PBA is probably the most commonly used chaperone experimentally and clinically, but other chaperones may be equally or more efficacious. Chaperones typically vary in their effects for different mutations, depending on the amount of protein misfolding. This study suggests that even similar mutations, such as glycine substitutions in the collagenous domain, have different effects on ER stress and different levels of responsiveness to PBA. It may be difficult to predict who will respond to chaperone treatment.

Chemical chaperone treatment may still have deleterious effects, for example, where the incorporation of an abnormal collagen IVα5 chain damages the basement membrane structure. There are no apparent consequences from coincidental effects on passenger missense mutations from experience in the treatment of the urea cycle disorders. Animal studies indicate that treatment can partially reverse the Alport glomerular membrane defect, even after damage is established.
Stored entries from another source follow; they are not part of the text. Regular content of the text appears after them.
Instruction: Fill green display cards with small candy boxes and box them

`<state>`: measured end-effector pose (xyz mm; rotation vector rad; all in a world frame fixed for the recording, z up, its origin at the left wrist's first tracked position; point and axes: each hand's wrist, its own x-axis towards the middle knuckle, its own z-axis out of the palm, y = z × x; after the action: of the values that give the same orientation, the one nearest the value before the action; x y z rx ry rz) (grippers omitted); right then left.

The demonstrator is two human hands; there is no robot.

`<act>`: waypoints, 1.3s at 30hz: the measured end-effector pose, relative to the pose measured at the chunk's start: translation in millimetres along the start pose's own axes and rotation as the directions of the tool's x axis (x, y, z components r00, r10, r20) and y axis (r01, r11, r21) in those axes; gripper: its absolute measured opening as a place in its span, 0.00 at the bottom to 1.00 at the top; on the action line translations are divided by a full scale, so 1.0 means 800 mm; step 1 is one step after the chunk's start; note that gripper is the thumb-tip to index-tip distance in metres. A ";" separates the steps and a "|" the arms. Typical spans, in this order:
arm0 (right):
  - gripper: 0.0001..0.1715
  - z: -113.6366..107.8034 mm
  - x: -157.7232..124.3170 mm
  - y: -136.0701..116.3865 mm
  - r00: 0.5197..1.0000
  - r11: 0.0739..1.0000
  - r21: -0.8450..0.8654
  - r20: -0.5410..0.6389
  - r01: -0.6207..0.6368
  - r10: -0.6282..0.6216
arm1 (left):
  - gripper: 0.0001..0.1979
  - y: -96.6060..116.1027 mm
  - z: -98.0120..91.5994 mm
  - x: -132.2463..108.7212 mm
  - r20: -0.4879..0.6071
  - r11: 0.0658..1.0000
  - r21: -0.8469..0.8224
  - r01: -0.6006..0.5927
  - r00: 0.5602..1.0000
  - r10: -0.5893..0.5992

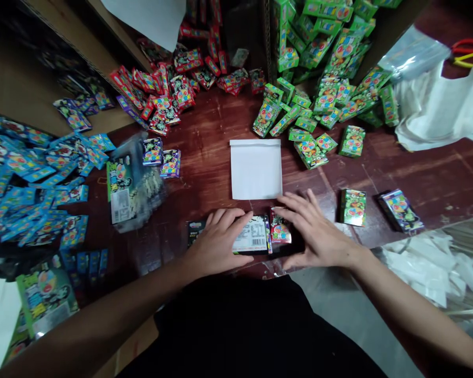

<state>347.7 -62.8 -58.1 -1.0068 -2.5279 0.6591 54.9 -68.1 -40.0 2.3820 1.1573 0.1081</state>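
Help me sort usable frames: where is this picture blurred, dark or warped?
Head view: motion blur smears the clear bag at left; the white envelope, left hand, right hand and barcode pack look sharp; the upper-left corner falls dark; the wide lens bends shapes near the edges.

Both hands lie loosely on a short row of small packs at the near edge of the dark red counter [429, 178]: the left hand [220, 239] rests over a barcode pack [254, 235], and the right hand [315, 231], fingers spread, touches a red pack [280, 231] just beside it. Just beyond lies a white envelope [255, 169], with blue packs [31, 178] heaped to the left, red packs [173, 84] behind and green packs [323, 79] to the right
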 end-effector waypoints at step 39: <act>0.37 -0.033 0.034 -0.039 0.998 0.997 0.072 0.058 0.009 -0.013 | 0.44 0.025 -0.020 0.002 -0.097 0.994 0.040 0.098 0.991 -0.094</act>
<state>323.9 -55.9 -15.4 -0.9615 -2.5384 0.7811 66.1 -70.8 -16.9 2.3779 1.3299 0.1670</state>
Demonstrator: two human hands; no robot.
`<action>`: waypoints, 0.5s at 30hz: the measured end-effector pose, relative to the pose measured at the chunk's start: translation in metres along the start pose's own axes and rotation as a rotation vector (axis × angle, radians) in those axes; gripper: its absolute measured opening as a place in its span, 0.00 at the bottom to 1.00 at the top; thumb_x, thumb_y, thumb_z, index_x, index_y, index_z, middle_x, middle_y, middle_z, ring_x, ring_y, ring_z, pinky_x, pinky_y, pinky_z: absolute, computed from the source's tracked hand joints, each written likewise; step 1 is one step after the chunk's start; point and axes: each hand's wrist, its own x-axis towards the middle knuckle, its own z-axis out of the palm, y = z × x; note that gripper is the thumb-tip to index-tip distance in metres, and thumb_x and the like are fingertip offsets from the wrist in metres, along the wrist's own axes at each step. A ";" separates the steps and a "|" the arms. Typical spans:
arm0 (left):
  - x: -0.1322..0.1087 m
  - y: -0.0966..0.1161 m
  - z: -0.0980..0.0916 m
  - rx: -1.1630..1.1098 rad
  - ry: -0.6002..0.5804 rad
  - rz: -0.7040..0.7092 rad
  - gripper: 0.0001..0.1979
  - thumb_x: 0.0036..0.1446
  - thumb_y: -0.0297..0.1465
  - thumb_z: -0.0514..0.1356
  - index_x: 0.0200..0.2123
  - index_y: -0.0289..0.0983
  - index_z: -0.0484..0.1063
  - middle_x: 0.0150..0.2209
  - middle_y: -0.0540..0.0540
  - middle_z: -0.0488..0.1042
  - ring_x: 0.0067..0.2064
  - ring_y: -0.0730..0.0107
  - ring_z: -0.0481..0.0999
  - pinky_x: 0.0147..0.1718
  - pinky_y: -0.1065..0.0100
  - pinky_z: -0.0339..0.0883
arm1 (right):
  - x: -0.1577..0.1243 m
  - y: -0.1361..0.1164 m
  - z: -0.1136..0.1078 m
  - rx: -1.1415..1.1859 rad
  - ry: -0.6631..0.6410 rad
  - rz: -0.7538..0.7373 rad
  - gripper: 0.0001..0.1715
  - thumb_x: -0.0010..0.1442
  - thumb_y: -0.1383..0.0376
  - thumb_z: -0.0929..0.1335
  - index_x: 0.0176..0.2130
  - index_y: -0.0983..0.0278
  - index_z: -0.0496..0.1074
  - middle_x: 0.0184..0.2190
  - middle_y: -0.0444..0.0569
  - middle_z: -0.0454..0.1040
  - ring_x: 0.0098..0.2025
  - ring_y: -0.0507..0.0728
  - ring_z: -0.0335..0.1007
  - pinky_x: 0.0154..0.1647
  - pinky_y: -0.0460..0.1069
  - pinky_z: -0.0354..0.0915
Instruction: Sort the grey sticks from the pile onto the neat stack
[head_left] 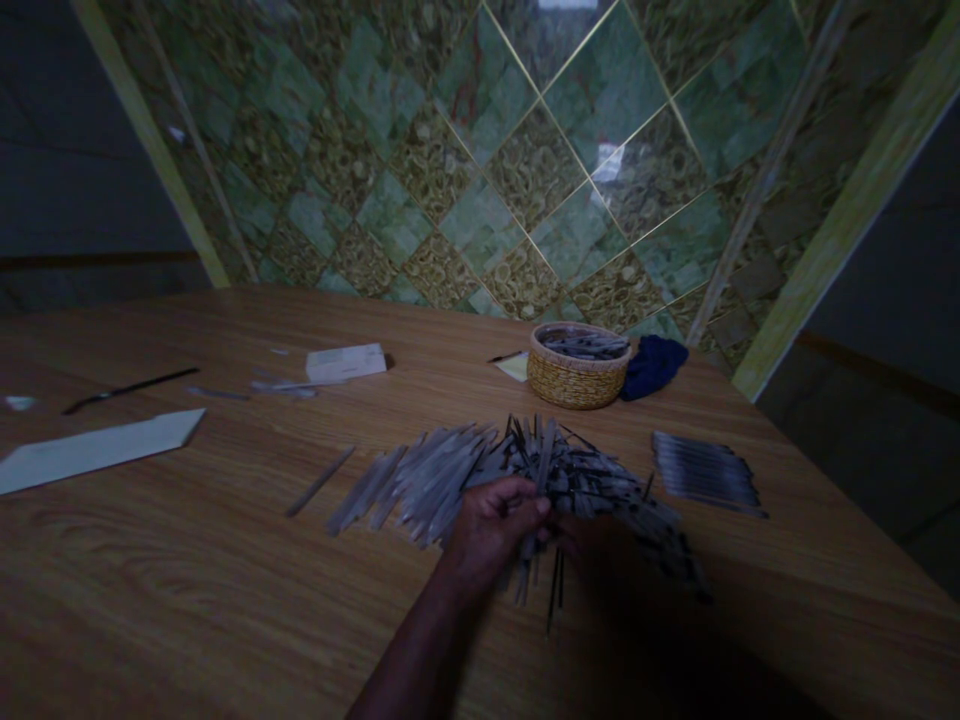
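Note:
Between thumb and fingers, my left hand pinches a narrow clear plastic sleeve that stands up from the heap. Close beside it, my right hand is dark and blurred. Its fingers look curled in toward the left thumb, and what they hold cannot be made out. Under and behind both hands spreads a pile of thin black sticks, many with clear plastic around them. To the left, several flat clear sleeves lie side by side, and one single sleeve rests apart.
A woven basket full of similar sticks stands behind the pile, beside a dark blue cloth. Right of the pile lies a neat row of sleeved sticks. A white box, a pale flat strip and a black stick are leftward.

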 end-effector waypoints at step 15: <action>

Understanding the direct clinical outcomes of manipulating ER stress signals encourages a more rational approach to the development of therapies for inherited glomerular disease. The major risk of Alport syndrome is renal failure, but this can be treated relatively safely with transplantation, and any new therapy must be evaluated against this standard. We already have safe, effective treatments in the form of angiotensin-converting enzyme inhibitors to delay end-stage renal failure. However, chaperones may further extend the time to renal failure and delay the need for dialysis, which in itself is a highly valuable outcome. Chaperone treatment may also be useful as adjunctive therapy for other currently untreatable manifestations of Alport syndrome, such as the rare aortic aneurysms, retinal maculopathy, and rapidly progressive hearing loss in children.

Disclosure

All the authors declared no competing interests.